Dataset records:
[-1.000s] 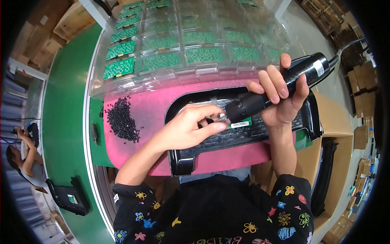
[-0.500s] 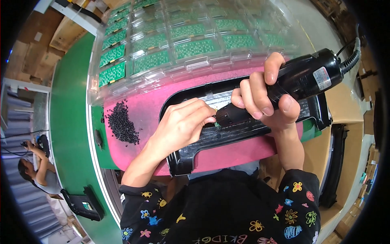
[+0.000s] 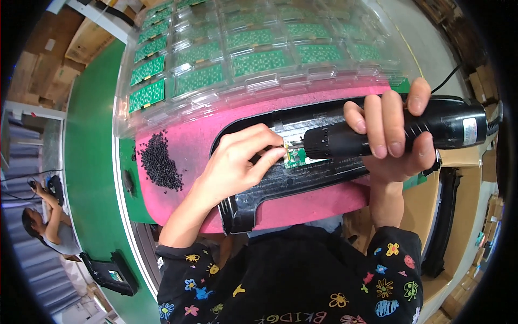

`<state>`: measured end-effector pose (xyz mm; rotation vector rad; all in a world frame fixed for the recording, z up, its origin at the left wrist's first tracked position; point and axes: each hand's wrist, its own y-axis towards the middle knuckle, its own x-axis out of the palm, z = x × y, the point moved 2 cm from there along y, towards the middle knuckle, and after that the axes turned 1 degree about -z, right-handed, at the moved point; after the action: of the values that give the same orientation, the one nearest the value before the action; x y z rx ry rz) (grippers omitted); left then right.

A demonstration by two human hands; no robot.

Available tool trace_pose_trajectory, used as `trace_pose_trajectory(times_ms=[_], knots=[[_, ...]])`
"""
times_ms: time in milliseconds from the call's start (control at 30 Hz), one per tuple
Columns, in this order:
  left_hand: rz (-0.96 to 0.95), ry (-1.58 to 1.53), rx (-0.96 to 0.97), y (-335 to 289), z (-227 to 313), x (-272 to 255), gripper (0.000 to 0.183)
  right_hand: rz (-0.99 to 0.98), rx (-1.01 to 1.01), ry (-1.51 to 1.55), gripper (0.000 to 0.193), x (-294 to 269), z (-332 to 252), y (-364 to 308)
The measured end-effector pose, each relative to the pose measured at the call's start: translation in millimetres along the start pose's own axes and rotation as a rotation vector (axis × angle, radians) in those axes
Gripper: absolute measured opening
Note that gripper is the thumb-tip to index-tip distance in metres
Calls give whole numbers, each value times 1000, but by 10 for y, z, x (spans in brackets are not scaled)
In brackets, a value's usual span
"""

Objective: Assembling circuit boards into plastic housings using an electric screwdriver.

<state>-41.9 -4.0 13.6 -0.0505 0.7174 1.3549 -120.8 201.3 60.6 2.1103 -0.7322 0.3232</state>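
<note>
My right hand is wrapped round a black electric screwdriver, held nearly level with its bit pointing left. The thumb and forefinger of my left hand are pinched by the bit's tip; what they hold, if anything, is too small to make out. Under the bit, a small green circuit board lies in a long black plastic housing. The housing rests on a pink mat. Part of the housing is hidden under my hands and the screwdriver.
A heap of small black screws lies on the mat's left. Stacked clear trays of green boards stand behind. At right, a cardboard box holds a black part. Another black housing sits left, near another person.
The screwdriver has moved right and levelled out, its nose drawing back from my left fingers and uncovering the board. My left hand stays almost in place.
</note>
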Motion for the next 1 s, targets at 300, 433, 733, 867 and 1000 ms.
trace_pose_trajectory(times_ms=[300, 433, 733, 867, 1000], knots=[[0, -29, 35, -29, -30, -4, 11, -49, 57, -57, 34, 30, 53, -10], [-50, -7, -5, 17, 6, 0, 12, -28, 76, -113, 30, 99, -2, 10], [-19, 96, -87, 30, -20, -21, 8, -32, 110, -245, 32, -51, -186, 35], [-33, 152, -128, 11, 4, -18, 11, 44, 157, -416, 31, -186, -99, 58], [-130, 204, -109, 31, 1, -33, 13, 91, 195, -487, 29, -223, -67, 73]])
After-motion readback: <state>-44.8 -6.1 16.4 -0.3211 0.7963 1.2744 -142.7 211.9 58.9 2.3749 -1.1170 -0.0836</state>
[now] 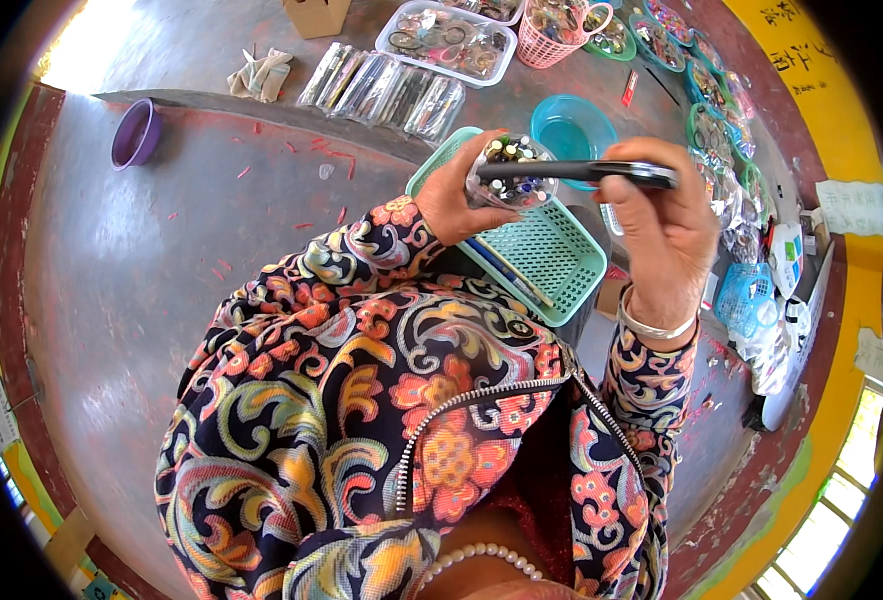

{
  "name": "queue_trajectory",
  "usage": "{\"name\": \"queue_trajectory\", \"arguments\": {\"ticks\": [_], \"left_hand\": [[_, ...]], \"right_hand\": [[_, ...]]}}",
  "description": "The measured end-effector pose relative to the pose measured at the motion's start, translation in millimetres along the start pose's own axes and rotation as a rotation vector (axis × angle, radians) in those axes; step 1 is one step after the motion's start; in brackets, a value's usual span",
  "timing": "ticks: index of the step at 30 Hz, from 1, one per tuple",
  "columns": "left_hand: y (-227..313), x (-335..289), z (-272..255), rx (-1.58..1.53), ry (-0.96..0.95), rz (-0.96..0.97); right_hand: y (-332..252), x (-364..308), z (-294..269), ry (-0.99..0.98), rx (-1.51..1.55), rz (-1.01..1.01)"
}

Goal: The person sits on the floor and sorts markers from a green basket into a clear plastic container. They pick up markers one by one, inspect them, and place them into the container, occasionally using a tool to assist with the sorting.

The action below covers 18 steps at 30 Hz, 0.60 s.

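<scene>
Gripping a clear round container [537, 200], the left hand [452, 200] has fingers and thumb spread around its left side, and it's packed with pens [517, 148], ends up, in white, black, blue and yellow-green! Across from it, the right hand [667, 225] is raised too, fingers closed on a slim dark object [562, 169] with a shiny silvery edge, the thumb pressing from below; its narrow end crosses right over the container in this view, though whether the two touch, I can't tell. Just below sits the pale green basket [552, 250], perforated floor showing, a few slender rods [510, 272] lying along its near side. Right behind, there's a round teal bowl [572, 118]! Farther up, clear-wrapped bundles [382, 90] line the grey ledge [187, 60], pale gloves [260, 75] to their left, a white tray [510, 52] and a pink basket [542, 45] beyond. Out left, a purple basin [137, 135] rests on the grey floor [212, 210], red scraps [337, 154] scattered to its right, and down the right side a light blue basket [747, 298] sits among white plastic bags [757, 355].
</scene>
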<state>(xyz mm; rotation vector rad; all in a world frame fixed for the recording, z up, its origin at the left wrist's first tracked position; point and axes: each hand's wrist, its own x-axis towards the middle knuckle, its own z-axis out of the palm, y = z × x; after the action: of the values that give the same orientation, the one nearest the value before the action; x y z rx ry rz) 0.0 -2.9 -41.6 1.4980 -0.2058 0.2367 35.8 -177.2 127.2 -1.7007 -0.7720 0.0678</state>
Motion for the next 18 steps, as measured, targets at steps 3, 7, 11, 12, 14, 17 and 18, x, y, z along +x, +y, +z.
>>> {"name": "queue_trajectory", "arguments": {"ticks": [3, 7, 11, 12, 14, 17, 18], "left_hand": [[2.2, 0.2, -3.3, 0.007, -0.047, -0.013], [-5.0, -2.0, -6.9, 0.136, 0.046, 0.298], [-16.4, 0.1, -11.3, 0.083, 0.022, 0.467], [-16.0, -0.1, -10.8, 0.083, 0.027, 0.492], [-14.6, -0.2, -10.6, 0.114, 0.034, 0.535], [-10.7, 0.0, -11.2, 0.221, 0.037, 0.586], [-8.3, -0.6, -11.8, 0.274, 0.037, 0.597]], "right_hand": [[-8.3, -5.1, -5.2, 0.074, 0.101, -0.014], [-1.5, -17.1, -6.4, 0.053, 0.005, -0.077], [9.0, -18.5, -3.5, 0.033, -0.288, -0.111], [8.2, -17.9, -1.8, 0.045, -0.298, -0.109], [8.3, -17.3, -1.7, 0.077, -0.295, -0.105], [7.3, -16.4, -2.9, 0.084, -0.329, -0.109], [7.0, -16.1, -3.4, 0.078, -0.343, -0.112]]}}
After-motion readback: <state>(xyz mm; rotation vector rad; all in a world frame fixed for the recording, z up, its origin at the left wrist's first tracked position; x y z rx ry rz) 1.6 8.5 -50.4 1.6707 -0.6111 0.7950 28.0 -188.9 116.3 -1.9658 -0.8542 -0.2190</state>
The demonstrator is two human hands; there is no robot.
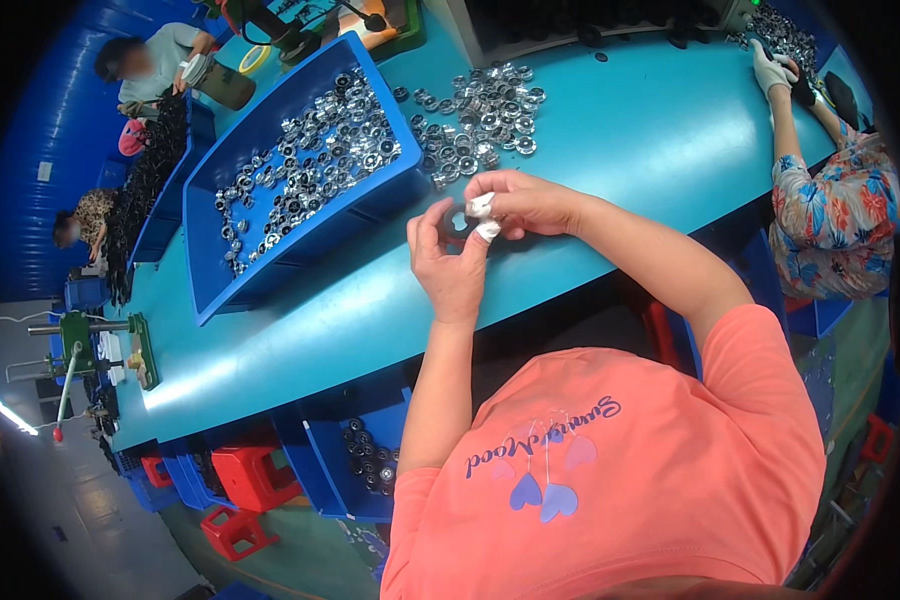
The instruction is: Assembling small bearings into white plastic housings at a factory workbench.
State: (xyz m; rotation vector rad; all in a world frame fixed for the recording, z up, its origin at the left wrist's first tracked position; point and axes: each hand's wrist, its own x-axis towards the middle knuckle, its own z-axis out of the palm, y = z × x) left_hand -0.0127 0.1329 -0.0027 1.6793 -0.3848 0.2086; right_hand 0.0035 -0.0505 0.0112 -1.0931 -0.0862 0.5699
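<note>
My left hand (448, 268) and my right hand (532, 205) meet over the near edge of the table, fingers closed around a small round part (459, 221). Its rim looks dark, and the fingers hide much of it. White wraps cover fingertips where the two hands meet. Just beyond them lies a loose pile of small shiny round metal parts (490, 118) with dark centres. To the left, a big blue bin (300, 262) holds many more of these metal parts (315, 165).
The teal table (620, 130) runs across the view. A co-worker's gloved hand (772, 72) is at the far right; two people work at the left near a bin of black parts (150, 175). A green press (80, 345), red stools (250, 478) and a lower blue bin (320, 470) stand around.
</note>
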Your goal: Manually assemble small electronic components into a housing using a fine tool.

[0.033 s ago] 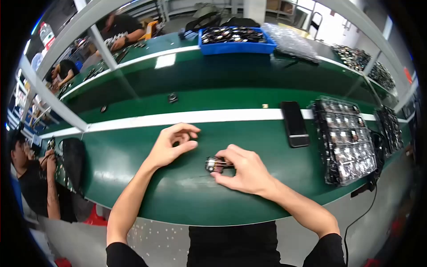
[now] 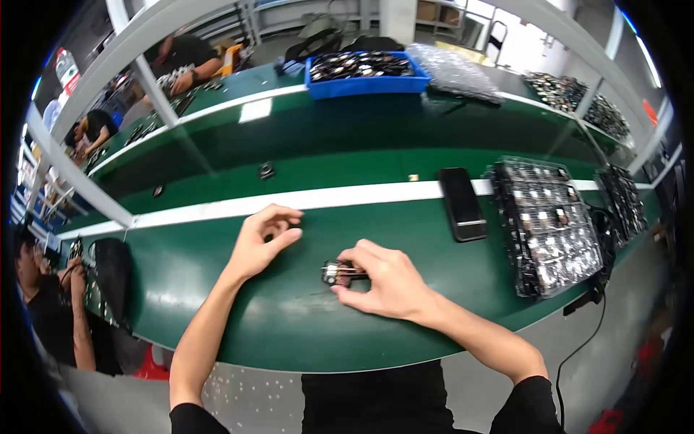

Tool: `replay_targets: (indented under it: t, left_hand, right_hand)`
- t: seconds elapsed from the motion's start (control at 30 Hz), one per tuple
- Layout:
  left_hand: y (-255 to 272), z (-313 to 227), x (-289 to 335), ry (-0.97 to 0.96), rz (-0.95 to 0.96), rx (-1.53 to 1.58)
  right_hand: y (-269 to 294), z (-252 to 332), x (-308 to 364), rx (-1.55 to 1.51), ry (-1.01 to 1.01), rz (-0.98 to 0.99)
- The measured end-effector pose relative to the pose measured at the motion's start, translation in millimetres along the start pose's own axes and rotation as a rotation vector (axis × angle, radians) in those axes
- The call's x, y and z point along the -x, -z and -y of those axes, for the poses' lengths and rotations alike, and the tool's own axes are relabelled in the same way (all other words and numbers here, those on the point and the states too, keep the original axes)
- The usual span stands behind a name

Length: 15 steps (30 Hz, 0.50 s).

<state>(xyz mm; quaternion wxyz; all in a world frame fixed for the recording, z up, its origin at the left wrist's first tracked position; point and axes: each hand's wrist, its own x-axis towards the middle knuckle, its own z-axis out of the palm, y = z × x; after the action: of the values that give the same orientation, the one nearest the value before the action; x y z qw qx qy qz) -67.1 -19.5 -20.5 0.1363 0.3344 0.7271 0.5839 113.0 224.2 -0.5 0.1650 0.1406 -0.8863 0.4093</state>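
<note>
My right hand (image 2: pixel 384 282) grips a small electronic part (image 2: pixel 336 273) between thumb and fingers, low over the green tabletop or resting on it. Its silver-and-black end points left, with thin reddish strips running back beneath my fingers; the rest is hidden by my hand. To the left, my left hand (image 2: pixel 262 240) hovers over the table with its fingers loosely curled and the thumb apart, holding nothing.
On the right lie a black phone (image 2: pixel 463 205) and stacked clear trays (image 2: pixel 547 228) of small parts. Beyond the white divider sits a small dark part (image 2: pixel 267 171). A blue bin (image 2: pixel 366 85) full of parts stands farther back. Other people work at left.
The whole view has shifted slightly, so everything appears a little farther left. Both hands keep the same pose, and the right hand still grips the electronic part.
</note>
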Motion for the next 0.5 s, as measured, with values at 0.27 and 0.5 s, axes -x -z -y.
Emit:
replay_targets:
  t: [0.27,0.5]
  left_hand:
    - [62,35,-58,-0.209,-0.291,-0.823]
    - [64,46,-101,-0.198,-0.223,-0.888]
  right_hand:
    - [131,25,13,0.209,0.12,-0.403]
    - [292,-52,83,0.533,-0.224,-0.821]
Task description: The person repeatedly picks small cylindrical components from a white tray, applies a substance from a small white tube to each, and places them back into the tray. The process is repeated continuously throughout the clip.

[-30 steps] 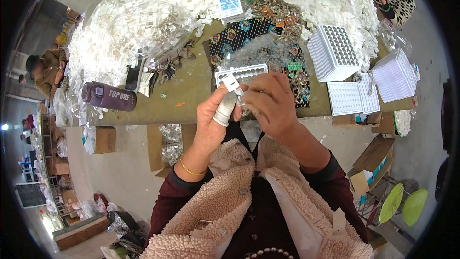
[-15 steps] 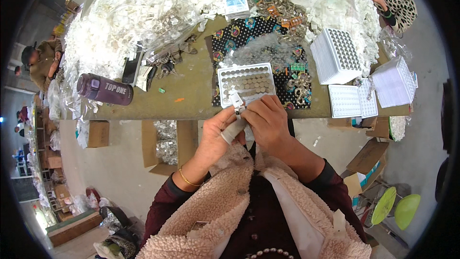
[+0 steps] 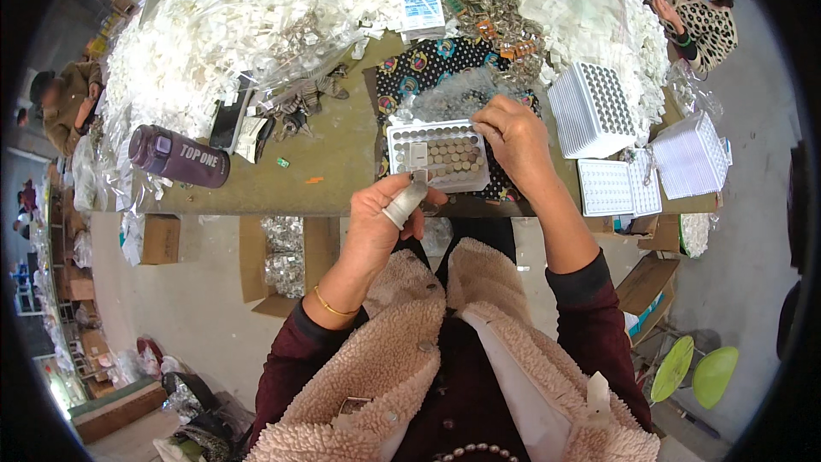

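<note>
My left hand (image 3: 380,214) is closed, pinching a small white plastic piece (image 3: 418,155) between thumb and forefinger over the near left part of a white tray (image 3: 395,184). A pale cover (image 3: 405,204) wraps one of its fingers. Rows of round metal discs (image 3: 453,152), like coin cells, fill much of the tray. My right hand (image 3: 517,139) is just past the tray's far right corner, fingertips pressed together; anything between them is too small to make out. Under the tray lies a dark patterned cloth (image 3: 395,77) with a crumpled clear bag (image 3: 457,92).
White plastic parts (image 3: 188,60) are heaped along the table's far side. A purple bottle (image 3: 180,156) and a phone (image 3: 229,124) lie at left. Stacked white trays (image 3: 590,111) stand at right. Metal parts (image 3: 505,21) lie behind the cloth. Another person (image 3: 697,8) works at far right.
My right hand has parted from my left and moved up and right, beyond the tray. My left hand stays near the tray's front, still pinching the white piece. The view has shifted slightly.
</note>
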Demonstrator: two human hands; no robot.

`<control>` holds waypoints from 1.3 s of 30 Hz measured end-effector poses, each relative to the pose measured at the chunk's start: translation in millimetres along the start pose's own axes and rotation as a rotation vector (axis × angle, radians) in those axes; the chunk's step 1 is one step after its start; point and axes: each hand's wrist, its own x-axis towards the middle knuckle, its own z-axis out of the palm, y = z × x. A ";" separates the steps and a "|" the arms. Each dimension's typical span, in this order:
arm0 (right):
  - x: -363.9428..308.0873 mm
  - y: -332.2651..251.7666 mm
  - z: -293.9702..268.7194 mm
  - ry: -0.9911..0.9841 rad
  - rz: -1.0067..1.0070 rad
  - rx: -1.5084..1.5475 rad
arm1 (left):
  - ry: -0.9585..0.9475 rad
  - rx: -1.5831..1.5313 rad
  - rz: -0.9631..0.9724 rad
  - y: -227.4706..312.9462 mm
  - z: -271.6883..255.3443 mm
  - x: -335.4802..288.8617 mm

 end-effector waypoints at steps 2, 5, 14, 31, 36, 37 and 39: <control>-0.3 3.1 3.8 -0.024 -0.009 -0.030 | 0.016 0.012 -0.018 -1.3 -0.8 0.7; -1.1 3.7 7.2 -0.045 -0.025 -0.053 | 0.020 0.004 -0.030 -2.4 -2.6 1.3; 6.5 6.5 4.9 -0.114 -0.013 -0.059 | 0.015 -0.009 -0.037 -3.3 -2.0 3.1; 9.8 11.8 3.6 -0.190 -0.221 -0.161 | 0.008 0.010 -0.032 -7.4 -3.3 5.4; 11.7 13.4 2.2 -0.161 -0.212 0.003 | 0.013 -0.007 -0.044 -5.2 -2.4 5.0; 11.7 13.8 2.5 -0.145 -0.217 0.043 | 0.011 -0.018 -0.031 -4.9 -1.8 5.4; 11.3 14.5 4.2 -0.197 -0.245 0.032 | 0.011 -0.047 -0.034 -4.4 -0.6 6.2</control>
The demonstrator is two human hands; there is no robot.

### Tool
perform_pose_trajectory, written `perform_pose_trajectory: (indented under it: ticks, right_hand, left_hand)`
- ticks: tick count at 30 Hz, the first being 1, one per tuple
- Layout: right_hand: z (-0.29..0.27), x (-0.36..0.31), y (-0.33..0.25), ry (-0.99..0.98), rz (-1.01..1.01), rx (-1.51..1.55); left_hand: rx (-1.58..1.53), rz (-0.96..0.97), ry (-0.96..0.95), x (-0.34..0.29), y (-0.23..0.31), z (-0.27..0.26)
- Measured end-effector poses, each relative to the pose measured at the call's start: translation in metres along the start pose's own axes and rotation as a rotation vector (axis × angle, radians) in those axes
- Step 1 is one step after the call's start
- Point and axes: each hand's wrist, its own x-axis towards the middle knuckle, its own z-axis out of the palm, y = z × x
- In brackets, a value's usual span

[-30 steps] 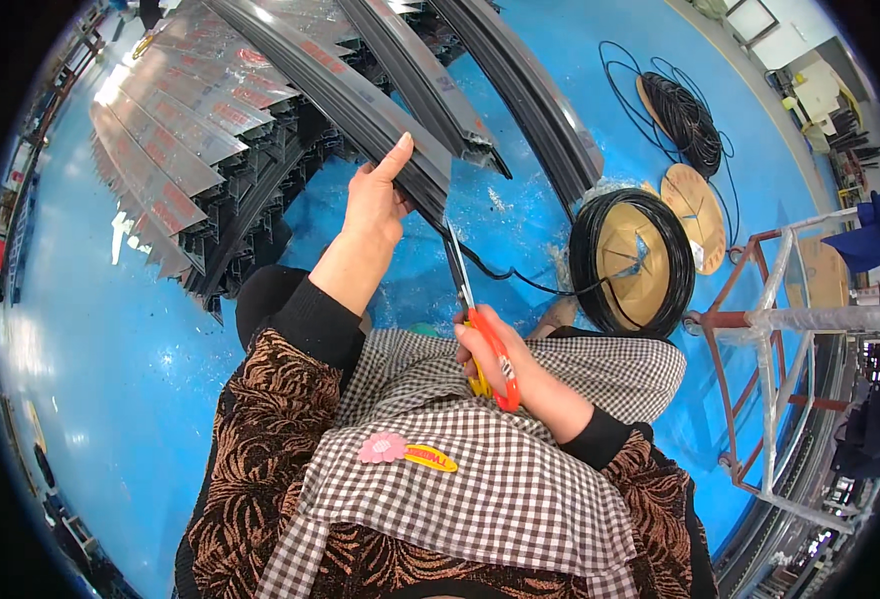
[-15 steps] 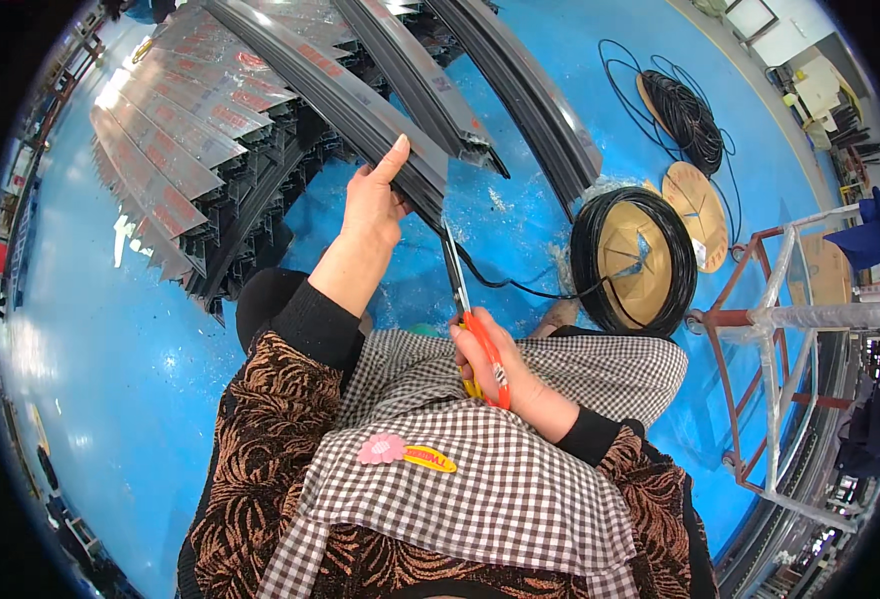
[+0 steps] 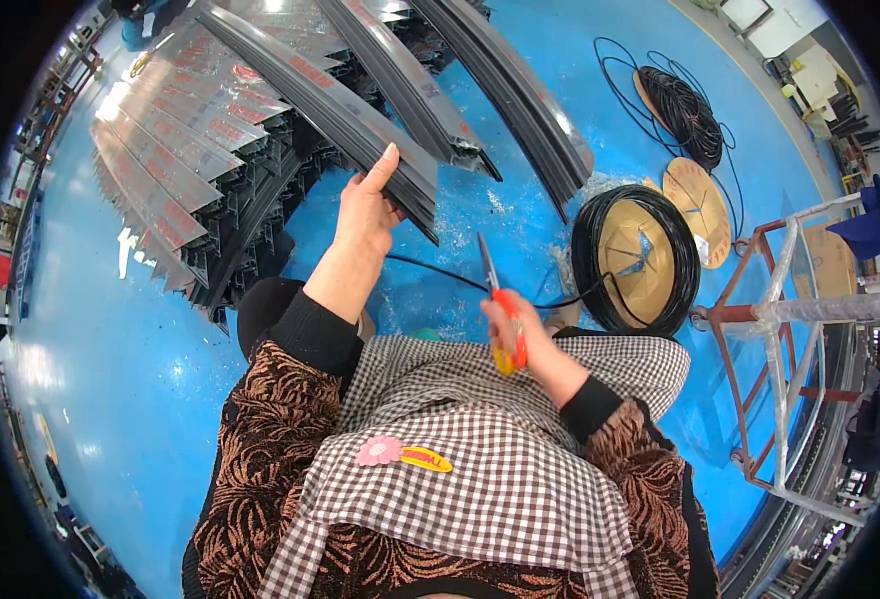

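Note:
My left hand point(image 3: 365, 212) is closed on the near end of a long dark grey profile point(image 3: 305, 85), thumb on its upper face. The profile slants away to the far left, its cut end pointing toward me. In my right hand point(image 3: 530, 337) is a pair of scissors point(image 3: 510, 314) with red and yellow handles. Their blades point away from me, apart from the profile's end, and look closed together. A thin black cord point(image 3: 425, 266) passes below the profile and the scissors, running right to a coil of black cord point(image 3: 586, 262) wound on a cardboard disc.
A stack of grey profiles point(image 3: 175, 160) lies at the far left. Two more profiles point(image 3: 505, 100) reach in from the far side. Another cord bundle point(image 3: 682, 120) and a cardboard disc point(image 3: 695, 200) lie on the blue floor point(image 3: 110, 389). At right stands a wheeled red-and-grey metal frame point(image 3: 775, 319).
The scissors moved right, away from the profile's end. The cord formerly running up to that end now lies lower and free of the blades. My left hand and profile shifted slightly left.

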Motion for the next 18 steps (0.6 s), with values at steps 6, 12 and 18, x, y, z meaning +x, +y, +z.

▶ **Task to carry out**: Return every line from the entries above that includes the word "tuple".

▶ **Response to the exercise**:
times_ms: time in milliseconds from the call's start (control at 30 Hz), one per tuple
  "timing": "ticks: index of the step at 30 Hz, from 1, one per tuple",
- t: seconds elapsed from the motion's start (control at 30 Hz), one per tuple
- ticks: tick count at 30 Hz, the first being 1, one per tuple

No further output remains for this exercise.